◆ WHAT YOU WILL DO:
Please return the lines of the data below, word for word, from the first line through the line containing "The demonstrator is".

◆ THE DATA:
== Segment start ==

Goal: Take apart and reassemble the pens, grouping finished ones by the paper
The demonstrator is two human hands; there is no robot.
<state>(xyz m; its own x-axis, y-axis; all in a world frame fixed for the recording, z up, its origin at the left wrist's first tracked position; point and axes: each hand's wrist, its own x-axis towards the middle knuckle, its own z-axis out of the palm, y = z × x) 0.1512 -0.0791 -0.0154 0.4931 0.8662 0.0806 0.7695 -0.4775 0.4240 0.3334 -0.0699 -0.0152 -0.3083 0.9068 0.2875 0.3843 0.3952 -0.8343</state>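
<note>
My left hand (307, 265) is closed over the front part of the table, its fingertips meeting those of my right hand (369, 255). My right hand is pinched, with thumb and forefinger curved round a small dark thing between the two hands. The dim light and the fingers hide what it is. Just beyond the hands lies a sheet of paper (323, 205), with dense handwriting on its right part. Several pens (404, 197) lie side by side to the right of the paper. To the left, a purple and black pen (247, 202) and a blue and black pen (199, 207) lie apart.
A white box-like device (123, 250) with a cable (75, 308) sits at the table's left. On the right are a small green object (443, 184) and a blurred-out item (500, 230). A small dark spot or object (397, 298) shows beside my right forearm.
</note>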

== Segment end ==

◆ TASK SOLUTION:
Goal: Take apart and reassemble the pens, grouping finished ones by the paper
The demonstrator is two human hands; there is no robot.

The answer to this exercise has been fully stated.